DATASET CONTENT

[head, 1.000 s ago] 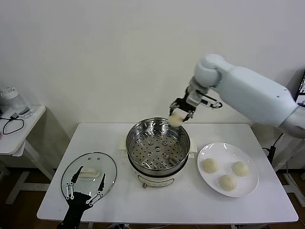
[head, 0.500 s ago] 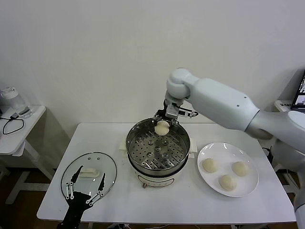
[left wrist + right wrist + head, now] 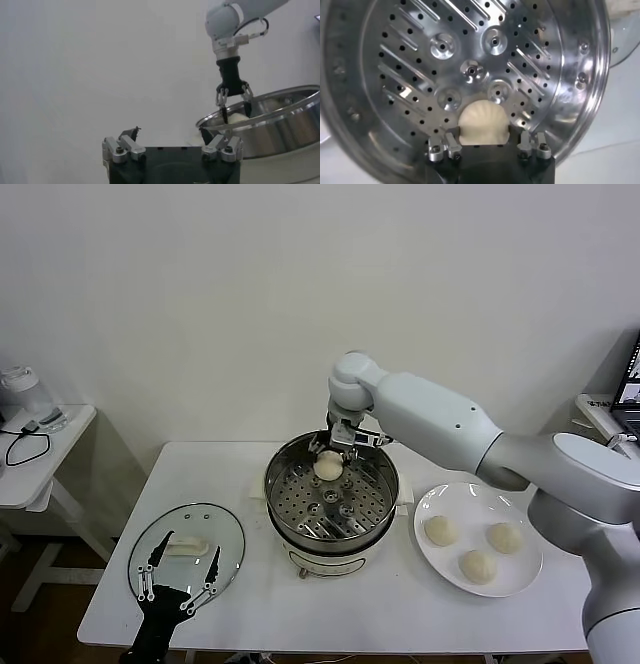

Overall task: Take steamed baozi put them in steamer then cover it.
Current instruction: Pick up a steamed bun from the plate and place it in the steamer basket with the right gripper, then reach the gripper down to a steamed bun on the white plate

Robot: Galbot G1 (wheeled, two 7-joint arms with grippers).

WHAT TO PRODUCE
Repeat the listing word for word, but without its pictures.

EXERCISE RESULT
[head, 1.000 s ago] 
[head, 0.500 s ago] 
[left wrist + right wrist + head, now] 

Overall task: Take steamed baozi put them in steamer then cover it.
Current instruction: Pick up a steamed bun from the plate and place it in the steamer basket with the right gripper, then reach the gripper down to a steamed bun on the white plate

Robot: Galbot G1 (wheeled, two 7-joint arms with grippers).

The exercise is done; no more work remains.